In the listing that follows, the lines starting at the one containing "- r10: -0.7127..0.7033" and ending at the one containing "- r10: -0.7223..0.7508" are to be returned exactly, both boundary lines included, and no others.
*** Begin section ***
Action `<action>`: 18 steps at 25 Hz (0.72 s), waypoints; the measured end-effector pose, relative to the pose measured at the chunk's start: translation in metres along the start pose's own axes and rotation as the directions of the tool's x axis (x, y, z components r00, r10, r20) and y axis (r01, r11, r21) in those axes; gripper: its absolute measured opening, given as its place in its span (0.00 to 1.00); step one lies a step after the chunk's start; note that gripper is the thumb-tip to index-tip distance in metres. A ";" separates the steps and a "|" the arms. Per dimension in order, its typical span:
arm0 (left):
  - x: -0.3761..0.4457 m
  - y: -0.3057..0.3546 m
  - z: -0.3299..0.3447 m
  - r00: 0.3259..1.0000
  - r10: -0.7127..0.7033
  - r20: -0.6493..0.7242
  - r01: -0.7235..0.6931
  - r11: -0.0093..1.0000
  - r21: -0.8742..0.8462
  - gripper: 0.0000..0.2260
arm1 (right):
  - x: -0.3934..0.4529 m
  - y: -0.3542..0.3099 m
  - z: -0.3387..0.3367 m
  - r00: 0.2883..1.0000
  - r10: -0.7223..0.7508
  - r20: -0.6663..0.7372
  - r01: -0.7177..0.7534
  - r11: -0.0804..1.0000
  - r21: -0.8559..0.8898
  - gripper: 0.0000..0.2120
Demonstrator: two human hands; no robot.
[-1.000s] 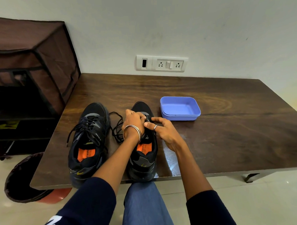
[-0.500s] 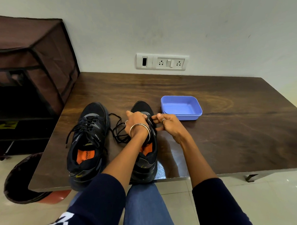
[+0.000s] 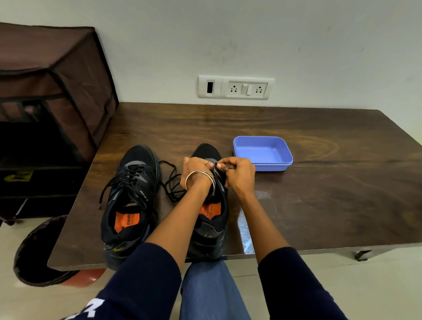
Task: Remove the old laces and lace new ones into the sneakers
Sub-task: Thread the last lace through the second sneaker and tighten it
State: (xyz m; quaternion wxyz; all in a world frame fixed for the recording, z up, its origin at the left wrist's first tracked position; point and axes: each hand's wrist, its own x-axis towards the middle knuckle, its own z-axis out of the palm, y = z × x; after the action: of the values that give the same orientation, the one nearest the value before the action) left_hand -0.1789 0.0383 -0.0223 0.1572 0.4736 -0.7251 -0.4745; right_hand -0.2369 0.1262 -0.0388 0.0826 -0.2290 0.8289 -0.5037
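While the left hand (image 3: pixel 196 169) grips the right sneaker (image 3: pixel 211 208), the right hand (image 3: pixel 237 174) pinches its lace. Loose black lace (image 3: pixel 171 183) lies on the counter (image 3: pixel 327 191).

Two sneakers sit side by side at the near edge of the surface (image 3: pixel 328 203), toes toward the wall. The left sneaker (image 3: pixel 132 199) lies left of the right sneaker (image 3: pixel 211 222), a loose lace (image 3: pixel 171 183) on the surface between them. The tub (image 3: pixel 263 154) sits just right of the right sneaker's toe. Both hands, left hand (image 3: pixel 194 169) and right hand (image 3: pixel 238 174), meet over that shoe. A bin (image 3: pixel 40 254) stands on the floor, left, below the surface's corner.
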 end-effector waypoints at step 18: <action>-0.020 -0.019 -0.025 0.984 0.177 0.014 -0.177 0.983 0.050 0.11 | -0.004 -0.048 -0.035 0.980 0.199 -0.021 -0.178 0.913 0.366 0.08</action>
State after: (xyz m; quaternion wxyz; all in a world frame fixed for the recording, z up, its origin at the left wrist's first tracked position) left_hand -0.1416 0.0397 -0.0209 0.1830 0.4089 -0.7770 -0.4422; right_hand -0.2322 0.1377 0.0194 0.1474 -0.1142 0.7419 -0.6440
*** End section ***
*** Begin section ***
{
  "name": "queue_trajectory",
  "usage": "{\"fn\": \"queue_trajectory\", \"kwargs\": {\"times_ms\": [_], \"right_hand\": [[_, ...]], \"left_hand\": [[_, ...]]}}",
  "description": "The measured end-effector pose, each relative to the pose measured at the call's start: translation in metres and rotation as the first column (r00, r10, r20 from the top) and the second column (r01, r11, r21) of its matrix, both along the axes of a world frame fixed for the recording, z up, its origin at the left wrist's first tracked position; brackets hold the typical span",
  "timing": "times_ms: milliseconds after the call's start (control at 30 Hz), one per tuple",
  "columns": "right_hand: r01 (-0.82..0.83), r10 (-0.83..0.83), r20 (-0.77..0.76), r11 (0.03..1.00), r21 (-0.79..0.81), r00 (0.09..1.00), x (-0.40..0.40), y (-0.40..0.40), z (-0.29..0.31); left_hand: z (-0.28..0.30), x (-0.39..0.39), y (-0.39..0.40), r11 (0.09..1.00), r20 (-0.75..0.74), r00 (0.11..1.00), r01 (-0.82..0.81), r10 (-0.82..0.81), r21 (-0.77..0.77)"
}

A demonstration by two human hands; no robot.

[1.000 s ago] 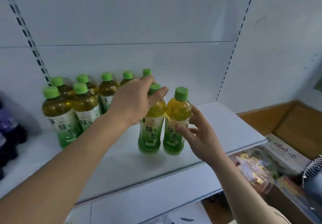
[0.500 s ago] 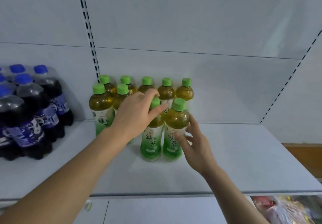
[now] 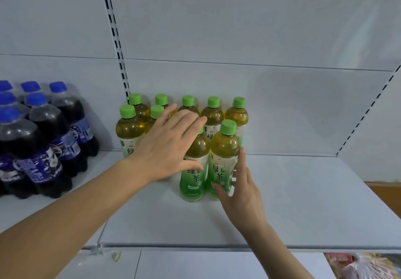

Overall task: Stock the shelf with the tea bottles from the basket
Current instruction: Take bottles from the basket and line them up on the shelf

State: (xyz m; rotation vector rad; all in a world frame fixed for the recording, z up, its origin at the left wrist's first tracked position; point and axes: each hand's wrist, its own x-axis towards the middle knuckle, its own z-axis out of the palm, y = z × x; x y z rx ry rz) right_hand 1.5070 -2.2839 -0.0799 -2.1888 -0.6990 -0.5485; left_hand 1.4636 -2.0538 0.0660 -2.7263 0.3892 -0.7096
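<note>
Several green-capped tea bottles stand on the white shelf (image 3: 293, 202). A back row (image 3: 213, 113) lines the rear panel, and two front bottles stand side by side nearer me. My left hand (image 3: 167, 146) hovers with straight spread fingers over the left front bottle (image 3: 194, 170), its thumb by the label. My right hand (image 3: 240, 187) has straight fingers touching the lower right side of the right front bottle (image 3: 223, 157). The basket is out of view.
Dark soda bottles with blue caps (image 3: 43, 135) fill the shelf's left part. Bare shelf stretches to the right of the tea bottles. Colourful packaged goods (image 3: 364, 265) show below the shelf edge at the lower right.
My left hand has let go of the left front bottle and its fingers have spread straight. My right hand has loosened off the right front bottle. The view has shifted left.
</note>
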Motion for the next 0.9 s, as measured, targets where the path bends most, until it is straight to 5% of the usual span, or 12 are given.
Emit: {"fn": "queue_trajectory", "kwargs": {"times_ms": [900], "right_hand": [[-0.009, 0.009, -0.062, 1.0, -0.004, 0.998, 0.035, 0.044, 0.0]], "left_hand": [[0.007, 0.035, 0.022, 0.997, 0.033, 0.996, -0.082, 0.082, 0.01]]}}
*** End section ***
**Output**
  - r10: -0.7127..0.7033
  - r20: -0.6493..0.7242
  - r01: -0.7235..0.6931
  - r11: -0.0093..1.0000
  - r21: -0.8742..0.8462
  - gripper: 0.0000..0.2260
arm1 (right):
  - x: -0.3934..0.4529 m
  - y: -0.3542..0.3099 m
  - z: -0.3387..0.3367 m
  - r00: 0.2883..1.0000
  - r10: -0.7223..0.7508

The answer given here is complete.